Specific settings for the Regression mining function

This section describes specific settings for Linear, Polynomial and RBF Regression.

You can specify settings for the following Regression algorithms:
  • Linear Regression
  • Polynomial Regression
  • RBF Regression

The parameters of the Transform Regression algorithm cannot be changed.

Linear and Polynomial Regression specific settings

You can specify the following parameters that are specific to the Linear Regression algorithm and the Polynomial Regression algorithm:
Outlier treatment
To specify how the Regression algorithms treat values that lie outside of the scope of the value range of a field, you can use the method DM_setFldOutlTreat on a DM_RegSettings value. For example, you might want to use the following specification:
DM_setFldOutlTreat(fieldName, outlierTreatment)

The default value is 0. This means that the outliers are treated as they are.

It is recommended that you define an outlier treatment only if you also define lower and upper bounds for the numerical fields in the logical data specification by using the method DM_setFldOutlLim. If you specify an outlier treatment without specifying lower and upper bounds for numerical fields, the Regression algorithms calculate the limits automatically.

Maximum degree of Polynomial Regression
To specify a maximum degree of the polynomial for the Polynomial Regression algorithm, use the algorithm setting MaxExp by using DM_setAlgorithm().
The resulting model has a polynomial of a degree less than or equal to the specified value.
  • For the Linear Regression algorithm, the only valid value is the default value of 1.
  • For the Polynomial Regression algorithm, you can use values from 1 to 7. The default value is 3.
    For example, if you want to specify degree 2 for the polynomial, use the following statement:
    DM_setAlgorithm('Polynomial','<MaxExp>2</MaxExp>')
Minimum significance level
If you specify a minimum significance level, Stepwise Regression is used to determine a subset of possible predictors. Only independent fields whose significance is above the specified value contribute to the calculation of the regression model.
To set the algorithm setting MinSigLevel to a value between 0 and 1, you can use the method DM_setAlgorithm. For example, if you want to set the minimum significance level to 0.5, use the following statement:
DM_setAlgorithm('Polynomial",'<MinSigLevel>0.5</MinSigLevel>')

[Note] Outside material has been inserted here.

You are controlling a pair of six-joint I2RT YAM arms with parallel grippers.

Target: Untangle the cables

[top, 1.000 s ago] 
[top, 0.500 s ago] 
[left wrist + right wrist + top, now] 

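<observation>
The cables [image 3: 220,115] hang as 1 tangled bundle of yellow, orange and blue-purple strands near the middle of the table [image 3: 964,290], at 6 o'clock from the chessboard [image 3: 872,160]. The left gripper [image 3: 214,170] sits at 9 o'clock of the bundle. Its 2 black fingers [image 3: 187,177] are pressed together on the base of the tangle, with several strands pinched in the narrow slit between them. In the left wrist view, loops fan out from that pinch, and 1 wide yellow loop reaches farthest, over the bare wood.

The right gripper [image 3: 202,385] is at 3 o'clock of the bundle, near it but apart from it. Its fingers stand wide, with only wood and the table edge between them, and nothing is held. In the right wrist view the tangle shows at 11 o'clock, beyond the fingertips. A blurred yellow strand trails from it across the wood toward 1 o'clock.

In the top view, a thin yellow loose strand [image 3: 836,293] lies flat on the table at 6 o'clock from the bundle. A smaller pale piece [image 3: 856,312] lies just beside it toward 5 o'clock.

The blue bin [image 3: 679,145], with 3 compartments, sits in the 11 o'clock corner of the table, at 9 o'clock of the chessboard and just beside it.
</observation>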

If the minimum significance level is set to 0, all fields that are provided in the logical data specification that are not marked as Supplementary are used to calculate the model.

To calculate a typical Linear Regression model, set the algorithm name to Linear and the minimum significance level to 0 by using the following statement:
DM_setAlgorithm('Linear",'<MinSigLevel>0</MinSigLevel>')
If you do not specify a minimum significance level, the algorithm automatically tries to select an optimal subset of possible predictors.
Intercept
You can force the regression curve to go through the origin. This means that the model will not contain a constant term.
To force the regression curve to go through the origin, you can use the algorithm setting Intercept in the method DM_SetAlgorithm by using the following statement:
DM_setAlgorithm('Linear",'<Intercept>True</Intercept>')

The default setting is false.

Automatic feature selection
The algorithm tries to determine an optimal subset of possible predictors if you do not specify a minimum significance level.
The algorithms support the following measures:
  • Normal squared Pearson correlation coefficient
  • Adjusted squared Pearson correlation coefficient
To use the adjusted squared Pearson correlation coefficient for the algorithm setting RSquaredMode in the method DM_setAlgorithm, you can use the following statement:
DM_setAlgorithm('Polynomial",'<RSquaredMode>adjusted</RSquaredMode>')

The default value is set to normal.

RBF Regression-specific settings

You can specify the following parameters that are specific to the RBF Regression algorithm:
OutSampleSize
This value represents the number of consecutive records to select from the input data to be used when training shifts to the verification phase to determine if the desired accuracy and error limit objectives have been met. It is also used to detect overtraining of the model in time. When these goals are met, the training mode ends. During training, the specified number of records is skipped.

Default value is 1.

To specify a value of 2, use the following statement:
DM_setAlgorithm('RBF','<OutSampleSize>2</OutSampleSize>')
InSampleSize
This value represents the number of consecutive records to select from the input data to be used for training. During the verification phase, the specified number of records is skipped.

Default value is 2.

To specify a value of 1, use the following statement:
DM_setAlgorithm('RBF','<inSampleSize>1</InSampleSize>')
MaxNumberCenters
This value limits the number of centers that are built by the mining function at each pass through the input data. Because the number of centers can increase up to twice the initial number during a pass, the actual number of centers might be higher than the number you specified.

If no value is specified, an appropriate value is calculated by the system.

To specify a value of 20, use the following statement:
DM_setAlgorithm('RBF','<MaxNumberCenters>20</MaxNumberCenters>')
MinRegionSize
This value determines the minimum numbers of records that are assigned to a region. If at the end of a pass a region has a value less than the specified value, the region is deleted.

Default value is 15.

To specify a value of 30, use the following statement:
DM_setAlgorithm('RBF','<MinRegionSize>30</MinRegionSize>')
MinNumberPasses
This value determines the minimum number of passes through the input data. During these passes, overtraining or accuracy is not checked. This saves time, however, specify a large value for minimum passes only if you have enough training data and if you are sure that a good model exists.

The minimum value to be specified is 2.

If no value is specified, an appropriate value is calculated by the system.

To specify a value of 5, use the following statement:
DM_setAlgorithm('RBF','<MinNumberPasses>5</MinNumberPasses>')
MaxNumberPasses
This value limits the number of times the mining function goes through the data. If the desired prediction accuracy is reached before this limit, the training stops.

If specified, the maximum number of passes must be greater or equal to the minimum number of passes.

If no value is specified, an appropriate value is calculated by the system.

To specify a value of 5, use the following statement:
DM_setAlgorithm('RBF','<MaxNumberPasses>5</MaxNumberPasses>')